Kuzey Amerika yine sınıfta kaldı

Geniş ve klimalı evlerde yaşayan, gideceği yere yürüyerek, bisikletle veya toplu taşıma aracıyla gitmeyi tercih etmeyen, sürekli yeni ev eşyası alma eğilimindeki Kuzey Amerikalıların çevreye zarar verme konusundaki tek rakibi Japonya. Organik veya doğal besinleri en az tüketen, sebze ve meyveyi mutfaklarına en az sokan, büyükbaş hayvan tüketim şampiyonu ilk üç ülke Japonya, Meksika ve Kuzey Amerika. Amerikalıların çevreyle barışık tüketim alışkanlıkları sınavında sınıfta kalmalarını, küresel ısınmanın en önemli tetikleyicisi karbondioksiti iklim değişiminin nedeni olarak görmeme eğilimlerinden kaynaklandığını düşünmek de mümkün. Zira sıcaklıklardaki artışın temel nedenini ozon deliğindeki büyümeye veya dünyanın yörüngesindeki değişimlere bağlayan Kuzey Amerikalıların oranı diğer ülkelerin vatandaşlarına göre oldukça yüksek.

Mağduriyet birleştirir

Greendex raporunu ilginç kılan yaşam alanlarına dair tüketim alışkanlıkları veya enerji tasarrufu sağlayan ısı sistemlerine yönelim farklılıkları değil. Gelir düzeyi düşük kimselerin halkın çoğunluğunu oluşturduğu ülkelerde insanların daha küçük evleri tercih etmek durumunda kaldığı veya ılıman iklimde yaşayanların klimaya ihtiyaç duymadığı düşünülebilir. Fakat yanıtlar dikkatle değerlendirildiğinde çok daha ilginç bir sonuç ortaya çıkıyor.

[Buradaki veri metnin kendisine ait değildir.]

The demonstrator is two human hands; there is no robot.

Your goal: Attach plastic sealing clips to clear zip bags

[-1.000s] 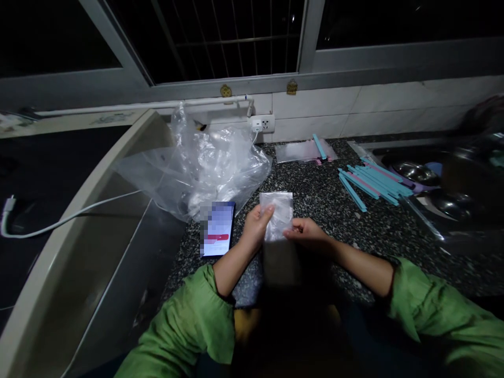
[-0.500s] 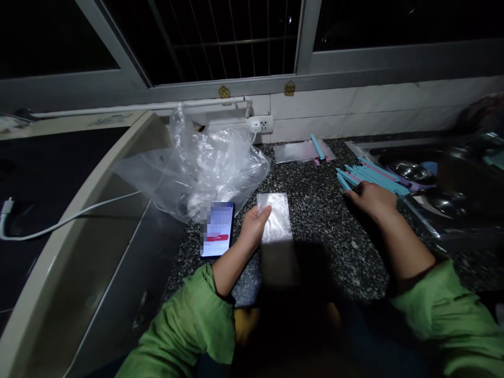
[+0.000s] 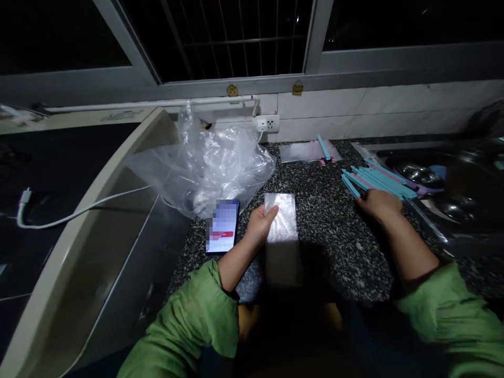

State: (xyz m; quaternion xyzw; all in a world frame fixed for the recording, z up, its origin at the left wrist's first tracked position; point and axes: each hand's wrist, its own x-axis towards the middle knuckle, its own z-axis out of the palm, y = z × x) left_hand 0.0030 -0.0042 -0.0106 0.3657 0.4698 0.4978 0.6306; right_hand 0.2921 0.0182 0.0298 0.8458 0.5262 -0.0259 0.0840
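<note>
Between the thumb and fingers of my left hand (image 3: 262, 226) is the side of a clear plastic bag (image 3: 281, 220), flat and upright in front of me over the dark speckled counter. My right hand (image 3: 380, 205) is at the near side of a fanned pile of light-blue and pink flat strips (image 3: 380, 176). Its fingers are curled, with the thumb and fingertips closed at the end of a light-blue strip (image 3: 350, 186); the other fingers are partly hidden behind the hand.
A lit phone (image 3: 222, 228) lies left of the bag, below a large crumpled plastic bag (image 3: 220, 163). Flat clear bags (image 3: 297, 151) with a blue strip lie by the wall socket (image 3: 270, 124). To the right, a sink (image 3: 464, 163) contains metal bowls (image 3: 452, 205). A white cable (image 3: 90, 207) crosses at left.
The whole view has shifted slightly, so everything appears a little farther right. Both hands keep nearly the same places, left on the plastic bag and right at the strips.
</note>
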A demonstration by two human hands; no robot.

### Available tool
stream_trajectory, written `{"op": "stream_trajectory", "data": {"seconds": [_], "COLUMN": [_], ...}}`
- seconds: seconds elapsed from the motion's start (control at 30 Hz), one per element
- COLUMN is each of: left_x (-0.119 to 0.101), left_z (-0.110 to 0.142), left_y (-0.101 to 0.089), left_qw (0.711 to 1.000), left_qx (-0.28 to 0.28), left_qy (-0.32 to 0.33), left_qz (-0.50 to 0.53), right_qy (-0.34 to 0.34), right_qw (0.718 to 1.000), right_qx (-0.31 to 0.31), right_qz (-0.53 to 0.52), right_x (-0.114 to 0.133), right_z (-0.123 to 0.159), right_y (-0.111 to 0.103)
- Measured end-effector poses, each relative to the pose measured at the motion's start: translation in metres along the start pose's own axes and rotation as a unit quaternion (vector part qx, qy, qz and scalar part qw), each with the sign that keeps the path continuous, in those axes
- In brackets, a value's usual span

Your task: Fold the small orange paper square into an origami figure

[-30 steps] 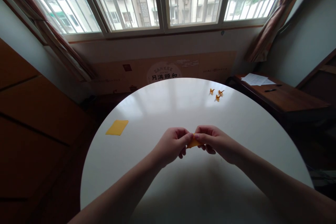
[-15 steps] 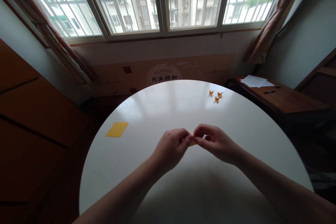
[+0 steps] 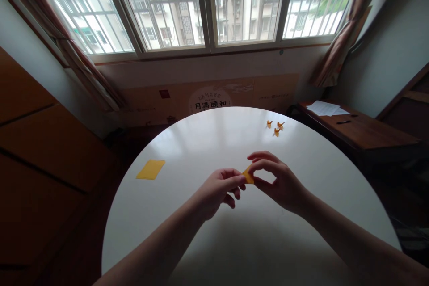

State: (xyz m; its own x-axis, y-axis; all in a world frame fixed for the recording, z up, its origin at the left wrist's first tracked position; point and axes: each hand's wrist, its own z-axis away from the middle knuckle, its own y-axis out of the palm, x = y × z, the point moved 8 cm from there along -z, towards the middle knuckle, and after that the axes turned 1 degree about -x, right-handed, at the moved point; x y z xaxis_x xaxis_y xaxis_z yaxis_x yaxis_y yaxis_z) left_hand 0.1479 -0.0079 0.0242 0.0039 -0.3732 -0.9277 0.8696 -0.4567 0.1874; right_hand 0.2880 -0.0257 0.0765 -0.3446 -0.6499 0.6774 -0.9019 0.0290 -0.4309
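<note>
Over the middle of a round white table (image 3: pixel 201 143), both my hands pinch one small folded piece of orange paper (image 3: pixel 248 175). My left hand (image 3: pixel 217 190) grips its left end between thumb and fingertips. My right hand (image 3: pixel 276 178) holds the right end between thumb and forefinger, with the other fingers curled above. Most of the paper is hidden by my fingers.
A flat stack of yellow paper (image 3: pixel 150 169) lies near the table's left edge. Three small orange folded figures (image 3: pixel 275 127) stand at the far right of the table. A dark wooden desk (image 3: pixel 362 132) with white sheets (image 3: pixel 325 108) and a pen stands to the right, under the window.
My right hand has lifted and turned, fingers arching higher over the paper. The paper now shows more between my hands. The view has tilted slightly down.
</note>
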Motion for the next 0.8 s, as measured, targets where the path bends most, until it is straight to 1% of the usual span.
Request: {"op": "stream_trajectory", "data": {"seconds": [0.07,0.13,0.2,0.27,0.37,0.47,0.57,0.63,0.7,0.73,0.77,0.8], "left_x": [0.0,-0.001,-0.002,-0.004,-0.005,-0.004,-0.002,-0.001,-0.001,-0.003,-0.006,-0.01], "left_z": [-0.001,-0.002,-0.002,-0.002,-0.001,-0.002,-0.003,-0.004,-0.004,-0.004,-0.004,-0.003], "left_y": [-0.005,-0.007,-0.008,-0.008,-0.006,-0.002,0.0,0.003,0.004,0.002,-0.002,-0.007], "left_qw": [0.999,0.998,0.996,0.995,0.993,0.994,0.992,0.988,0.978,0.971,0.962,0.953], "left_qx": [-0.029,-0.043,-0.049,-0.059,-0.066,-0.061,-0.051,-0.03,-0.016,-0.021,-0.037,-0.066], "left_qy": [0.017,0.029,0.039,0.053,0.076,0.09,0.104,0.109,0.107,0.108,0.113,0.124], "left_qz": [0.024,0.043,0.057,0.066,0.056,0.005,-0.058,-0.107,-0.177,-0.213,-0.246,-0.27], "right_qy": [0.026,0.062,0.078,0.077,0.077,0.093,0.114,0.127,0.141,0.15,0.161,0.171], "right_qw": [0.999,0.995,0.99,0.985,0.983,0.979,0.968,0.962,0.962,0.964,0.967,0.97], "right_qx": [-0.039,-0.054,-0.031,-0.004,-0.002,-0.023,-0.025,-0.024,-0.03,-0.032,-0.032,-0.029], "right_qz": [-0.023,-0.062,-0.113,-0.155,-0.168,-0.181,-0.223,-0.24,-0.231,-0.216,-0.194,-0.169], "right_x": [-0.005,-0.011,-0.012,-0.01,-0.008,-0.01,-0.014,-0.017,-0.019,-0.021,-0.023,-0.024], "right_z": [0.001,0.002,0.003,0.003,0.003,0.004,0.004,0.004,0.005,0.005,0.005,0.005], "right_y": [-0.005,-0.007,-0.003,0.003,0.008,0.01,0.014,0.016,0.014,0.013,0.011,0.01]}}
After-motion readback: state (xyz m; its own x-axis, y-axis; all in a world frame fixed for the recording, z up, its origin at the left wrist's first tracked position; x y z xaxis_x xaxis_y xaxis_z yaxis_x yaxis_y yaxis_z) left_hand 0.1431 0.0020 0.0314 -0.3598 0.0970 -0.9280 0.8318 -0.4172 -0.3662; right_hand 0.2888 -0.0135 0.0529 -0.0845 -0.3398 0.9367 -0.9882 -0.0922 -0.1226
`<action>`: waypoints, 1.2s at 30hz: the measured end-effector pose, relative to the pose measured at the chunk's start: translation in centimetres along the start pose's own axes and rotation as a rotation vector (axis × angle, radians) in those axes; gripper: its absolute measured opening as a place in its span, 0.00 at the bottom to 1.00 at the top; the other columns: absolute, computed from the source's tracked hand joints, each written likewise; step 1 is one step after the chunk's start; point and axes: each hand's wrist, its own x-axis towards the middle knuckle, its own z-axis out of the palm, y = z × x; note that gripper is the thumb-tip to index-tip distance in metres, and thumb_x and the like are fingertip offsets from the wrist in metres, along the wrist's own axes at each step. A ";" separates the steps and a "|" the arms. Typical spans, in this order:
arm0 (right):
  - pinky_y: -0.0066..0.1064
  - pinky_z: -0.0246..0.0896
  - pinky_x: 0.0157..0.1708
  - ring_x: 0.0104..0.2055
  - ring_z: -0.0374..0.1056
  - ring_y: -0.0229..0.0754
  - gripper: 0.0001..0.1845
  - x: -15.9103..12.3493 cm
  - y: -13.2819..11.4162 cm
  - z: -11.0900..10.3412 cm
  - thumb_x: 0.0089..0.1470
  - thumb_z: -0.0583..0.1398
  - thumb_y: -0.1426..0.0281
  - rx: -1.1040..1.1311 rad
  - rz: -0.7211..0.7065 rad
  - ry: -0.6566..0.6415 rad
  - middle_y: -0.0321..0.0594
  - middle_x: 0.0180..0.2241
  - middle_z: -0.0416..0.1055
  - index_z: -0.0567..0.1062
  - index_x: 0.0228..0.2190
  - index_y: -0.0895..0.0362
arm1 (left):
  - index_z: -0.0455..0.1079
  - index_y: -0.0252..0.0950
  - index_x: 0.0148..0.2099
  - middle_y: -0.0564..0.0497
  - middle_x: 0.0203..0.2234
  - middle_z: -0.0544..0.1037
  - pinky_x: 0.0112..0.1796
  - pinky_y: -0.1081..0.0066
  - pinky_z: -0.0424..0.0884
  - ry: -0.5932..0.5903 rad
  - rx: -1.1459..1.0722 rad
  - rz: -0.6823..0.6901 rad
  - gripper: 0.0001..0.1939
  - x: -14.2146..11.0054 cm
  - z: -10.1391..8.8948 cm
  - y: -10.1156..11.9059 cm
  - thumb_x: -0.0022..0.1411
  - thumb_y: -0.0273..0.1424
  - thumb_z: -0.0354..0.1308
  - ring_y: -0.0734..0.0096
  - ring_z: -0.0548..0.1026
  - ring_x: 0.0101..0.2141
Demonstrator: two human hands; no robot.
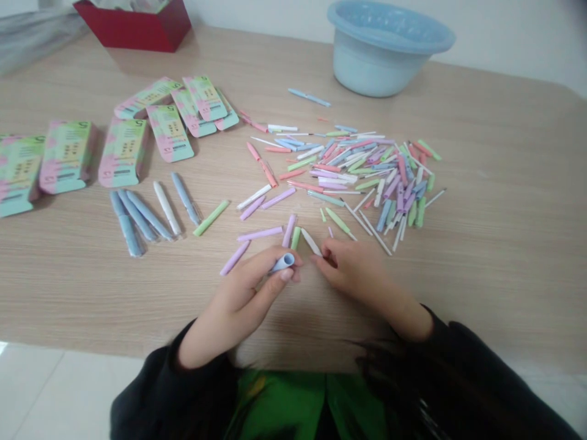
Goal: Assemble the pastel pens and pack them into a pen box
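The left hand curls closed around a light-blue, hollow plastic tube; at its three o'clock, the right hand pinches the end of a white, tapered plastic piece. From the hands, at ten o'clock, five slim blue-and-white plastic pens look finished (one is white). Farther, at one o'clock, a multicoloured heap of plastic pen parts suggests most remains unassembled.

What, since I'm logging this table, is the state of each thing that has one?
Blue pen barrel: held, hollow end open
Left hand: gripping barrel
Right hand: part-closed, grip unclear
Pen parts: loose, mostly heaped
Blue basin: upright, open
Red box: open, contents showing
Cartons: some overlapping, closure unclear
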 end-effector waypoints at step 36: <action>0.31 0.56 0.21 0.19 0.65 0.38 0.07 0.0 2.4 -9.0 0.62 0.60 0.67 0.403 -0.113 0.398 0.33 0.20 0.72 0.76 0.32 0.54 | 0.69 0.37 0.44 0.53 0.31 0.76 0.39 0.71 0.71 -0.036 -0.145 -0.094 0.08 0.2 0.7 0.4 0.74 0.31 0.49 0.70 0.74 0.34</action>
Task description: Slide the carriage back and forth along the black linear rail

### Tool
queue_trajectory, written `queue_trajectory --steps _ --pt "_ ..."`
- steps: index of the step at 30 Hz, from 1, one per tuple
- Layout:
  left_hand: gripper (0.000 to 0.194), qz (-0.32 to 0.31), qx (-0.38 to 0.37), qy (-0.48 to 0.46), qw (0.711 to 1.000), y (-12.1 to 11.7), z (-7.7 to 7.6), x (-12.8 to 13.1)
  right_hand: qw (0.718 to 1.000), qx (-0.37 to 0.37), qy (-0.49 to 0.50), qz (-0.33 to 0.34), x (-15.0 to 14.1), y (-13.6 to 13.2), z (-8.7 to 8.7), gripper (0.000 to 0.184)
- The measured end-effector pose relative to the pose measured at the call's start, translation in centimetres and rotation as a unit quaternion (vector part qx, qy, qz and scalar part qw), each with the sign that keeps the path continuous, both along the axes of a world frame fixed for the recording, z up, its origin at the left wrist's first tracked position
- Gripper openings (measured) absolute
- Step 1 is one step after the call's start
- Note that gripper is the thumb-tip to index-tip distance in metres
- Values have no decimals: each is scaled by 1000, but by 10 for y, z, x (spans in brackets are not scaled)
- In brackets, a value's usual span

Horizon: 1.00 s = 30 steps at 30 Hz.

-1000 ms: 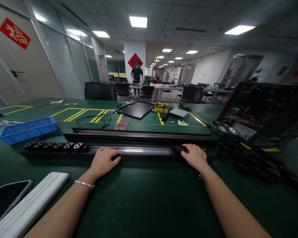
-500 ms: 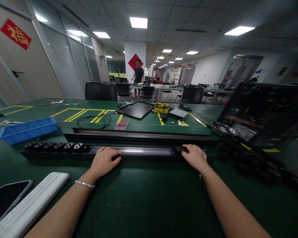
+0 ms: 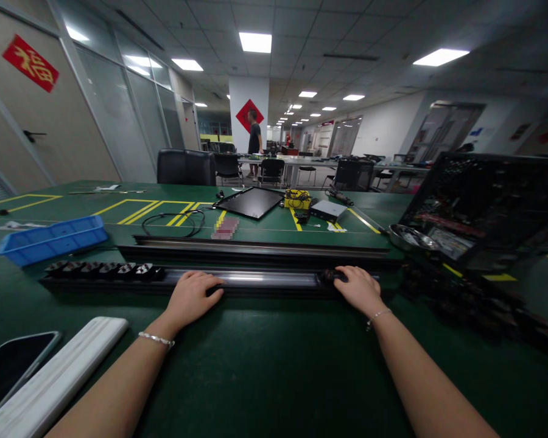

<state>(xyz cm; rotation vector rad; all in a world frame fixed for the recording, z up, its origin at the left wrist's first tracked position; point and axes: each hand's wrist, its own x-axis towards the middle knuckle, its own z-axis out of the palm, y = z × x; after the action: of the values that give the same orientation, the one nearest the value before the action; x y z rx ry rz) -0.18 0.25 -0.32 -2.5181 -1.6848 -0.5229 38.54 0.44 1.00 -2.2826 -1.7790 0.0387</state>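
Observation:
A long black metal rail point(image 3: 265, 279) with a shiny channel lies crosswise on the green table before me. My left hand point(image 3: 194, 296) grips it left of the middle, fingers over the top and thumb along the near side. At the rail's right part, my right hand point(image 3: 358, 287) is closed around a small dark block point(image 3: 329, 276), largely hidden by the fingers. Several similar black blocks point(image 3: 108, 269) with light patches sit in a row in the rail's left end. Just behind lies a second pair of dark rails point(image 3: 256, 248), roughly parallel.
At left are a blue bin point(image 3: 52, 239), a white bar point(image 3: 68, 377) and a phone point(image 3: 16, 365). A metal bowl point(image 3: 411, 236), a large black panel point(image 3: 493, 207) and a dark heap of parts point(image 3: 479, 310) stand at right. Beyond the table stands a person point(image 3: 254, 137).
The person in the background has turned sideways, facing right. My hands, the rail and the blocks show no visible movement.

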Motion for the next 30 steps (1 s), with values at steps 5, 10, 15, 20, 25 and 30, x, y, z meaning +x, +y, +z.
queue_trajectory --steps 5,10,15,20,25,30 --pt "30 0 0 6 1000 -1 2 1 1000 -2 2 7 3 1 -2 47" --pt "29 4 -2 0 1000 -1 2 1 1000 1 4 16 7 3 -3 45" --pt "30 3 -1 7 1000 0 2 1 1000 3 10 21 8 4 -5 45" --pt "30 2 -5 9 1000 -1 2 1 1000 2 16 24 9 5 -6 47" --pt "29 2 -4 3 1000 -1 2 0 1000 -1 8 22 9 5 -5 46" --pt "29 -1 -6 -2 1000 -1 2 1 1000 -1 8 25 10 6 -6 45"
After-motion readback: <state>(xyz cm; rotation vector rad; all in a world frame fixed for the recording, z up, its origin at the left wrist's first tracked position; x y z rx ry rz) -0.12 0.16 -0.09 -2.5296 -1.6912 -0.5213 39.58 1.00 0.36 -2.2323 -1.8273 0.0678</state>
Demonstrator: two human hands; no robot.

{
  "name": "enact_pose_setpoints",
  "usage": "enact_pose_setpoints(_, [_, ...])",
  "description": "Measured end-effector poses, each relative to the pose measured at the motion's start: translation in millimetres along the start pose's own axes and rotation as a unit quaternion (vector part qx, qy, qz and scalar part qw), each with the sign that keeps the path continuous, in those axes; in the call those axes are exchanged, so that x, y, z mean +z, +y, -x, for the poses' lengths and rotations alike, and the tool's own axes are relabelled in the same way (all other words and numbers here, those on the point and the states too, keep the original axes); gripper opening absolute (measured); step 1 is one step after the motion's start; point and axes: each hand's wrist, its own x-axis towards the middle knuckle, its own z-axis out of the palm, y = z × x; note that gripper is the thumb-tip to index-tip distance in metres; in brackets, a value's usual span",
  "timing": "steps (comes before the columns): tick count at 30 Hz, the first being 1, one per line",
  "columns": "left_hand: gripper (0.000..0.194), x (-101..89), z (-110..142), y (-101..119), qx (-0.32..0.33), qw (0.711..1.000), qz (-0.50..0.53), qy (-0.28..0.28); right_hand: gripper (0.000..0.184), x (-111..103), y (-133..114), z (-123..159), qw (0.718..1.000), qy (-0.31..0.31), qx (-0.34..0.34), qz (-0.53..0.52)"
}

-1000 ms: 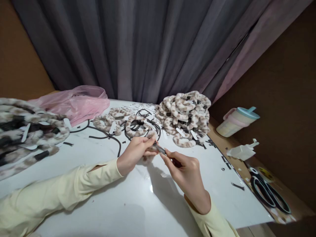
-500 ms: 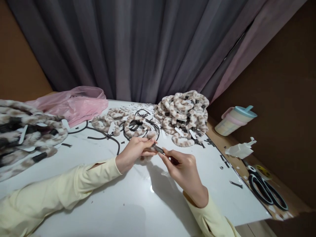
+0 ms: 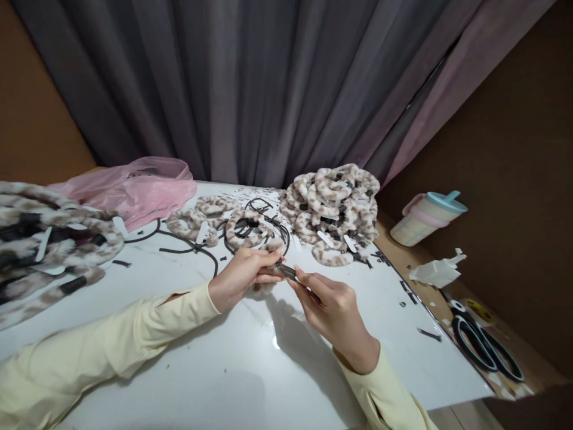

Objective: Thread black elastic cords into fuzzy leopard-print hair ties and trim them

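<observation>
Over the middle of the table, my left hand [image 3: 244, 272] is closed around a furry brown-and-white ring [image 3: 262, 291], mostly hidden behind the fingers. A short dark band end [image 3: 287, 272] sticks out of its fur toward the right. My right hand [image 3: 333, 313] pinches that dark end between thumb and fingers. Just behind my hands lie another furry ring [image 3: 244, 230] and loose black cords [image 3: 280, 230].
Furry rings with white tags form a pile [image 3: 335, 206] at the back right and another heap [image 3: 49, 239] at the left. A pink plastic bag [image 3: 147, 185], a lidded cup [image 3: 421, 221], a white tissue pack [image 3: 436, 273] and scissors [image 3: 486, 343] stand around the edges. Black scraps [image 3: 430, 334] dot the right side.
Both hands keep nearly the same place and grip. A little more of the dark band end shows between them.
</observation>
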Motion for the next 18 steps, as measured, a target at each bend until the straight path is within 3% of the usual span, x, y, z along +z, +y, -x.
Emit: enact_pose_setpoints(18, [0.022,3.0,0.7,-1.6,-0.004,1.000,0.008,0.011,0.015,3.6,1.1,4.7,0.992,-0.013,-0.055,0.112])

Gelişmiş ülkelerde yaşayanlar, gelir düzeyleri daha yüksek olmalarına ve aralarından çevreyle uyumlu ürünleri seçebilecekleri daha geniş bir ürün yelpazesiyle karşı karşıya oldukları halde bu tür bir tüketime yönelmeyi “tercih etmiyorlar”. Bu sorunu en fazla siyasi zemine taşımaya çalışanların, bir kere daha, iklim değişikliğinin ve çevre kirliliğin etkilerine çok daha fazla maruz kalan, hatta bunların sağlıkla ilgili sonuçlarını doğrudan hisseden Hindistan, Brezilya veya Meksikalılar olması kitleselleşmenin bilinçlenerek değil mağduriyetle sağlandığı gerçeğini bir kez daha ortaya çıkarmış oluyor.